Participants, inclusion, and exclusion criteria
Women reporting EPDS ≥12 in the BASIC cohort at 6 weeks postpartum (n = 697) were initially included in the study (see Figure 2). Medical records were scanned based on a pre-designed structured protocol. Participants who lacked records after moving from the region during the study period (n = 14) and a woman with censored medical records (n = 1) were excluded from the study sample. The same applied for ongoing psychiatric treatment (n = 89) at 6 weeks postpartum, due to national guidelines stating that women with ongoing psychiatric treatment are not included in the screening with EPDS by the CHS [Reference Barnhälsovård22]. The remaining participants (n = 593) were grouped based on whether they had been identified as having depressive symptoms or not, and if they were identified by the CHS or by any other healthcare service. The groups formed where: NI (“not identified”), CHS (“identified by CHS”), and IO (“identified by other”). The NI group members lacked documentation in their medical records on assessment, presence of depressive symptoms during the study period, or interventions offered by the healthcare system. Some participants entered the study on ongoing antidepressant treatment, but if the treatment was not commented on in the medical records, altered or evaluated during the study period, those cases were not deemed to be getting any new intervention and fell into the NI group. Documentation concerning depressive symptoms and/or interventions from any healthcare professional outside of CHS led to inclusion in the IO group. If a woman had any documentation concerning depressive symptoms (mentioning depressive symptoms and/or commenting on EPDS screening suggesting ongoing symptoms) and/or had registered interventions (typically referrals or a plan to follow-up) from the CHS nurse in their medical records, she was assigned to the CHS group. When there was documentation or evidence of interventions from both CHS and other healthcare units, the individual was included in the CHS group.
Data analysis
Comparisons of groups regarding background variables, medical history, and pregnancy/delivery variables were performed using χ 2 tests, independent t-tests, or Kruskal–Wallis tests, depending on the types of data. Analyses were performed with IBM SPSS version 27 and p-values of less than 0.05 were considered significant.
Results
Out of the 593 women included, 349 (58.7%) were not identified by the healthcare system as having depressive symptoms, 54 (9.6%) were identified by other healthcare units than CHS, and 190 (32.5%) were identified by the CHS as having depressive symptoms (see Figure 3).

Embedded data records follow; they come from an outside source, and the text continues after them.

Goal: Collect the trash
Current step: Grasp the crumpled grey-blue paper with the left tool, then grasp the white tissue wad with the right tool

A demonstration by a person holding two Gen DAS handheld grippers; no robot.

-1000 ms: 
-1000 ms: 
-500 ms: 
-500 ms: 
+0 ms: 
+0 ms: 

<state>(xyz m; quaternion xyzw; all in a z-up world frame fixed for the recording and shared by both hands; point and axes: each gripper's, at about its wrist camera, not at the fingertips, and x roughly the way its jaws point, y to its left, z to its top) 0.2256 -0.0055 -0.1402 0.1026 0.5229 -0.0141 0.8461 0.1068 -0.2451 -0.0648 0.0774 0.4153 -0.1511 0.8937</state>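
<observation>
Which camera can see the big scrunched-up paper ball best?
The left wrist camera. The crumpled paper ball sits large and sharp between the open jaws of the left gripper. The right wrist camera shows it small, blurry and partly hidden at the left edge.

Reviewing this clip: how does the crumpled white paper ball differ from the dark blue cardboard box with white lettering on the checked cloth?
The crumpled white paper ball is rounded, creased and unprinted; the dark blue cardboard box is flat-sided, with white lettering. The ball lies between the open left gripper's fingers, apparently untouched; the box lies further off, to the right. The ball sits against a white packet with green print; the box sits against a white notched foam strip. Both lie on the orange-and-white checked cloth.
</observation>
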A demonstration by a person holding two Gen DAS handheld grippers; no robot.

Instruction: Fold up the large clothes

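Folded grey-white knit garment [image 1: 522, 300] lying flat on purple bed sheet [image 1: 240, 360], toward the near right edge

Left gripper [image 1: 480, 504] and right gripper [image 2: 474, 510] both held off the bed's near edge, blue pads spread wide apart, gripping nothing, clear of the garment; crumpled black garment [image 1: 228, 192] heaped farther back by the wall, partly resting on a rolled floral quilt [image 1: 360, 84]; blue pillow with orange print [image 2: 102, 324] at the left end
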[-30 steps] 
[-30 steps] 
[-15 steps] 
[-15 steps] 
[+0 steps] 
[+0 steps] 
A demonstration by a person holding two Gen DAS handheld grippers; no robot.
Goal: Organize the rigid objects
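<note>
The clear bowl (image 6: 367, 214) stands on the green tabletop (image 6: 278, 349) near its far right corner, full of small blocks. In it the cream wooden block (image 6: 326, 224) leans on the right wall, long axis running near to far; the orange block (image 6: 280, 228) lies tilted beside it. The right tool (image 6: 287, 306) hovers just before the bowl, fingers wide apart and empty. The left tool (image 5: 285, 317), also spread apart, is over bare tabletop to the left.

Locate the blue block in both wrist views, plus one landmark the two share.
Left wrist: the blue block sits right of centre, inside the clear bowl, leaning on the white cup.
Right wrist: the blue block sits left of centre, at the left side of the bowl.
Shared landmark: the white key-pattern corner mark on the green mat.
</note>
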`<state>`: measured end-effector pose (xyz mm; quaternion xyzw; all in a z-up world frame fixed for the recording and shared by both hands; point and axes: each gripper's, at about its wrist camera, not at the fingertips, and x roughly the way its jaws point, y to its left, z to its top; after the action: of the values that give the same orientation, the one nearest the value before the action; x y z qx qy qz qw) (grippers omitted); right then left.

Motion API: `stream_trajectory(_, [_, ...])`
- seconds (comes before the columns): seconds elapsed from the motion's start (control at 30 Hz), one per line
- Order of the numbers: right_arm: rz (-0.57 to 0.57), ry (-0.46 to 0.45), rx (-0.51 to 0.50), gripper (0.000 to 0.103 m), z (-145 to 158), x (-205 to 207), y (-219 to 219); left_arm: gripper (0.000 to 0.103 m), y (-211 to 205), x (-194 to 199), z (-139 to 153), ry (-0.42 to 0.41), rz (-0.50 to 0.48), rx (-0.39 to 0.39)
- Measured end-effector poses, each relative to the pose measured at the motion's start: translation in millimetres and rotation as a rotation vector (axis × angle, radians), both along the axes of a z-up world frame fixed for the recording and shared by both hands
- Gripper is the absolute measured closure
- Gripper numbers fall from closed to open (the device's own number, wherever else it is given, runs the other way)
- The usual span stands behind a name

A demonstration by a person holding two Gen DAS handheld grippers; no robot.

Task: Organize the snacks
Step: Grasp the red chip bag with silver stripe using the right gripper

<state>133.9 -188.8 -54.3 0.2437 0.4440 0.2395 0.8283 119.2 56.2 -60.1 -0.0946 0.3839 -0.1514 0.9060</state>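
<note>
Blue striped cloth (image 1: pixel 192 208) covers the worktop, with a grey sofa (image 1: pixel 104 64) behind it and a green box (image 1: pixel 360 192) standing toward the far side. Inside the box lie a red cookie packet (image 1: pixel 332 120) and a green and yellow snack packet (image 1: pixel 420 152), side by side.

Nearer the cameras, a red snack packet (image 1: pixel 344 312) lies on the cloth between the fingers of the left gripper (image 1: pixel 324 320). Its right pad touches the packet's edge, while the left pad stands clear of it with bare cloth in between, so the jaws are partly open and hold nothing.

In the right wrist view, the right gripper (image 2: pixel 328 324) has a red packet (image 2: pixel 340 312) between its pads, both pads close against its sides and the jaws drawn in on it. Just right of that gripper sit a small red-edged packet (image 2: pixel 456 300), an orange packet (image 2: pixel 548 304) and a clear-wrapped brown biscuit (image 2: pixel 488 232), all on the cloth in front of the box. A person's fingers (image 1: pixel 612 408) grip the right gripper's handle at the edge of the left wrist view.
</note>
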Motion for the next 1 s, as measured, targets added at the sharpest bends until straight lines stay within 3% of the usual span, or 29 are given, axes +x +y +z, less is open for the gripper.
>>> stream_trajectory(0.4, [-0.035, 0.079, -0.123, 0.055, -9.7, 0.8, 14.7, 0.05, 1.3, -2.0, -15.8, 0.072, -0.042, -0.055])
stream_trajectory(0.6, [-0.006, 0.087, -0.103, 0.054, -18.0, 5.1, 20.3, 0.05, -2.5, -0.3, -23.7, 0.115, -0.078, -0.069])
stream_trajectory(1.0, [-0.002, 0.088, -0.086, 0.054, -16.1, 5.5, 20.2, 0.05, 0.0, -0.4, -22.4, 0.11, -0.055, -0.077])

Characteristics by identification group
Table 1 presents maternal characteristics in the three study groups. In the postpartum period, the IO and CHS groups had a lower frequency of full breastfeeding at 6 weeks postpartum and more often reported higher partner support, compared with the NI group. Women in the IO group had a shorter mean gestational length and higher rates of premature birth. Women in the CHS group more often had diabetes or underwent instrumental delivery, compared with the other two groups.
Note: IQR = interquartile range; PP = postpartum; SD = standard deviation. Premature delivery was defined as delivery before gestational week 37 + 0. Tests used were independent t-tests, Kruskal–Willis tests, and χ 2 tests.
Identification of depressive symptoms and interventions received
Figure 3 shows the flowchart of participants. The NI group encompasses 349 cases (58.7%). Of those, 38 (10.9%) sought care on their own and therefore received treatment (with a remission rate at around 50%), whereas the remaining 311 did not receive any referral (89.1%). Of the 311 participants, 301 participants did not receive any treatment, and of those 301, 31% were still having depressive symptoms at 6 months postpartum. The IO group consisted of 54 women, of whom 52 received different treatment combinations, with remission rates between 42% and 64%. The CHS group consisted of 190 women (32.5%). Twelve (6.3%) had documentation of EPDS screening by CHS, but no significant depressive symptoms were detected. Of the 178 women with depressive symptoms who were detected by CHS, 153 (86.7%) were referred to mental health services.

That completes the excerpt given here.